Transcribe the records below exactly as written, from the opening line through the line that contains "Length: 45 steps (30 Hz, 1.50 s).".
Start of Block
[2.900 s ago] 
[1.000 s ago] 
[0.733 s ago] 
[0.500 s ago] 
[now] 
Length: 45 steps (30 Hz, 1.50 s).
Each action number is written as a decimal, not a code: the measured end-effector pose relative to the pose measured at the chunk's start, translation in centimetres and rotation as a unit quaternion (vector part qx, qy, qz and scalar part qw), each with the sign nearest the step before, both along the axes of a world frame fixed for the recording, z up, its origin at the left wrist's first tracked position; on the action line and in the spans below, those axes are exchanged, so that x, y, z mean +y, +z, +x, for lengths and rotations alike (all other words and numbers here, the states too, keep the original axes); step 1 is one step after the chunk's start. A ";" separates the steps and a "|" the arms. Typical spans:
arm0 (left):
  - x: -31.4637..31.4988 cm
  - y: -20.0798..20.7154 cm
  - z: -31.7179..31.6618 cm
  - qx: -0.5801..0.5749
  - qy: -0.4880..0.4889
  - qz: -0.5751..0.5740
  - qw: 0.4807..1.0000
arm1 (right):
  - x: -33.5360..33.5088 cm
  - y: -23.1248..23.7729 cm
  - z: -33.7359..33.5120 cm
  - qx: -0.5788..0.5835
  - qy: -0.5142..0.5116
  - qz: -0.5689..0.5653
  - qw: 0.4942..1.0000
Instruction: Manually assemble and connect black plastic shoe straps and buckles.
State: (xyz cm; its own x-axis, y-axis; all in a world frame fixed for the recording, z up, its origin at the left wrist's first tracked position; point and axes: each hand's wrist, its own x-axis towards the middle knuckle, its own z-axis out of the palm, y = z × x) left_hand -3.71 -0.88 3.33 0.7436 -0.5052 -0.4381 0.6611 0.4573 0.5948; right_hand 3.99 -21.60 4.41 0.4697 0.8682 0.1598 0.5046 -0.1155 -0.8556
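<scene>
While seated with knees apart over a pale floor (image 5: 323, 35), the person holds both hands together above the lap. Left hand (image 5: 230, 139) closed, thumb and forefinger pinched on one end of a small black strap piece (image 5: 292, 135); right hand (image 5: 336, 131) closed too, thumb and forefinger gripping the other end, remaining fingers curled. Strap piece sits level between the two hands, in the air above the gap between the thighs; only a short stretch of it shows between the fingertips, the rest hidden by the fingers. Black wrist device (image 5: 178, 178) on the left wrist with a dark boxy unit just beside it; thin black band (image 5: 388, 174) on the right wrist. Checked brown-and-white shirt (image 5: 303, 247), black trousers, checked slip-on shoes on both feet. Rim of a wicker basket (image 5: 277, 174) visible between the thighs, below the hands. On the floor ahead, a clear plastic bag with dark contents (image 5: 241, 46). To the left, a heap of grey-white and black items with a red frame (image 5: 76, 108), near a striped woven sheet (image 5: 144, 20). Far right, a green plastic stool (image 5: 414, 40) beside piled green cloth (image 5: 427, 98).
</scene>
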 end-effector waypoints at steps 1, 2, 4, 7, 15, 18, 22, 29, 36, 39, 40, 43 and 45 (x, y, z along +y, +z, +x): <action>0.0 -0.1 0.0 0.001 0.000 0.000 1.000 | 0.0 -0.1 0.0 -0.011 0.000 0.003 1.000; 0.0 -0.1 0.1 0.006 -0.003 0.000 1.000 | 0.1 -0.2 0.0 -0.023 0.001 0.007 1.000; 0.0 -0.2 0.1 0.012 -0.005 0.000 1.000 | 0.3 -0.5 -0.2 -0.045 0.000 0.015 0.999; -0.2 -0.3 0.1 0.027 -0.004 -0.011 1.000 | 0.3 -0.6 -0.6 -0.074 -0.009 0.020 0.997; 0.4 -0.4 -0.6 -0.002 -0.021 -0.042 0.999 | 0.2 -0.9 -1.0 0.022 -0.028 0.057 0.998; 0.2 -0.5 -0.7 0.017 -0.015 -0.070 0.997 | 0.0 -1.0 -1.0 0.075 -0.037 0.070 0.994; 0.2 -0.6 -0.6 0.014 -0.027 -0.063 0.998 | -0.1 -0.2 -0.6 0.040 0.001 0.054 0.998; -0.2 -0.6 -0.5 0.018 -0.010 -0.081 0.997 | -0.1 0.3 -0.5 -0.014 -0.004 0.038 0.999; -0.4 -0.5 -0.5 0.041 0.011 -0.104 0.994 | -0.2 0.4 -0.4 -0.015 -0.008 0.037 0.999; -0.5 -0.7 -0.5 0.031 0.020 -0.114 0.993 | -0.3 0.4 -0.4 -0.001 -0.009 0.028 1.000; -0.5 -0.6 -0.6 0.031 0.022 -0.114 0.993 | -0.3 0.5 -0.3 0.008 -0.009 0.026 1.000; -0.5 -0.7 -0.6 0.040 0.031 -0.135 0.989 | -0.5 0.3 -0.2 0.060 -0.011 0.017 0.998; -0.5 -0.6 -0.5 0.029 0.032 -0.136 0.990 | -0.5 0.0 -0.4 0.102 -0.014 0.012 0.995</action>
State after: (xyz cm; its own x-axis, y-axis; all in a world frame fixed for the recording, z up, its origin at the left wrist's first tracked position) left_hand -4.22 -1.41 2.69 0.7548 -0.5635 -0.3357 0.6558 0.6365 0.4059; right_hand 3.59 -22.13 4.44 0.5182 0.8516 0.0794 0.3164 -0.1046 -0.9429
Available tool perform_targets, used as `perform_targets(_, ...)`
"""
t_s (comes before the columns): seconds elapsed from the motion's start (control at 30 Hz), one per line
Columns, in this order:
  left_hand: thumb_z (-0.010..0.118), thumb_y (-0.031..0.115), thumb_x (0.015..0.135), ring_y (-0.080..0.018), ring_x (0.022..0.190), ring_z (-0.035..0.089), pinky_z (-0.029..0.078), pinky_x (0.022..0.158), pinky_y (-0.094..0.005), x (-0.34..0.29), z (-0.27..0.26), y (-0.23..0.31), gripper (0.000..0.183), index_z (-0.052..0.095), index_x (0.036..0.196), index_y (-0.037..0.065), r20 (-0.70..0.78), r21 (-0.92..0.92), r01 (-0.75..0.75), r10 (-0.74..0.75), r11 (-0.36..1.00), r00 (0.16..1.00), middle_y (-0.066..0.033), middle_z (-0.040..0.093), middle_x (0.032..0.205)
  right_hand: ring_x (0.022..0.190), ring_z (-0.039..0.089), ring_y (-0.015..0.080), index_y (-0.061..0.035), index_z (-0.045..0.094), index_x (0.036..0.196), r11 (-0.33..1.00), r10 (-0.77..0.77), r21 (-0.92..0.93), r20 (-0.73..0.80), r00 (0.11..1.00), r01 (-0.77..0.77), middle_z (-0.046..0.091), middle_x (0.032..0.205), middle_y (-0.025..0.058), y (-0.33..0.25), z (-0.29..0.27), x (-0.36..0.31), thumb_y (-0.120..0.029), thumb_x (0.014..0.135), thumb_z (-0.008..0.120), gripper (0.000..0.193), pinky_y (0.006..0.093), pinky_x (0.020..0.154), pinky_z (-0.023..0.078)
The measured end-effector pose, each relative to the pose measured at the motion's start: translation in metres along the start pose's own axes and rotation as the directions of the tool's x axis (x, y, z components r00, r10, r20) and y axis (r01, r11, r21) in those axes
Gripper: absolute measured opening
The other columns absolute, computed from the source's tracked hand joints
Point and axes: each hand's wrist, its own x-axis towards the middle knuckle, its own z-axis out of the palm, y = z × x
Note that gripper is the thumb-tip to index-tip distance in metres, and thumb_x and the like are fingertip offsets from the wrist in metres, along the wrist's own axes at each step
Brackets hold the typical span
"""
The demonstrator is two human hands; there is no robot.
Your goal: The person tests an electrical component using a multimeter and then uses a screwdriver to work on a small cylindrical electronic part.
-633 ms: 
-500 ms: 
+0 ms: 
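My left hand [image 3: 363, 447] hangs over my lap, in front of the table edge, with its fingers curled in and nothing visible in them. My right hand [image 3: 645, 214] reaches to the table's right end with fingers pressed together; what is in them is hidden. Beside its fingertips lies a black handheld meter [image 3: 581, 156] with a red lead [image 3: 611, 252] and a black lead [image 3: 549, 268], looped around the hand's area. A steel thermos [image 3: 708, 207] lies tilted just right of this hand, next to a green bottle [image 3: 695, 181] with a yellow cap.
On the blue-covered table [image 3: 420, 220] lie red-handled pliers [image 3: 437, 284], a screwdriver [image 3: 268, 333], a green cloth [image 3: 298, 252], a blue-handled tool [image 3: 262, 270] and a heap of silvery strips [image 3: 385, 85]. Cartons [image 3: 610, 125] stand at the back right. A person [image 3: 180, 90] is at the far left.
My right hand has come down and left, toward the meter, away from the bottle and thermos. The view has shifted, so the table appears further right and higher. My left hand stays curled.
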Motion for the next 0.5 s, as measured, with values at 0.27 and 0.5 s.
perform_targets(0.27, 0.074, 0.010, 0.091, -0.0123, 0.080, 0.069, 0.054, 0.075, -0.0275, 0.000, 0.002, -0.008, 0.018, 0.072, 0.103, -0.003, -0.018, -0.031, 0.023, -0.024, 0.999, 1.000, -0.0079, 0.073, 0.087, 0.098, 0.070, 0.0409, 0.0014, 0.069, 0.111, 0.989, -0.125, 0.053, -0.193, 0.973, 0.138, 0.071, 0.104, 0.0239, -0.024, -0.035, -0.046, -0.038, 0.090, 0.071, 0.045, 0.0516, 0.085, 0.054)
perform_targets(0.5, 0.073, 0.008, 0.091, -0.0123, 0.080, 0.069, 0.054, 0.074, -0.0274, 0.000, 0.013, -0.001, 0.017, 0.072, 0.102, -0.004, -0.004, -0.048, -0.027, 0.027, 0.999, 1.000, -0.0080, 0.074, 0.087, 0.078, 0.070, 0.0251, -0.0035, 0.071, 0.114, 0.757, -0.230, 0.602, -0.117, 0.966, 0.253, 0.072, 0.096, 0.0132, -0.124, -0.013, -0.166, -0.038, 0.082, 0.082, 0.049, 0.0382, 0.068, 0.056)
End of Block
▶ **The completed task**:
[2.900 s ago] 
[1.000 s ago] 
[0.733 s ago] 
[0.500 s ago] 
[now] 
Length: 45 steps (30 Hz, 1.50 s).

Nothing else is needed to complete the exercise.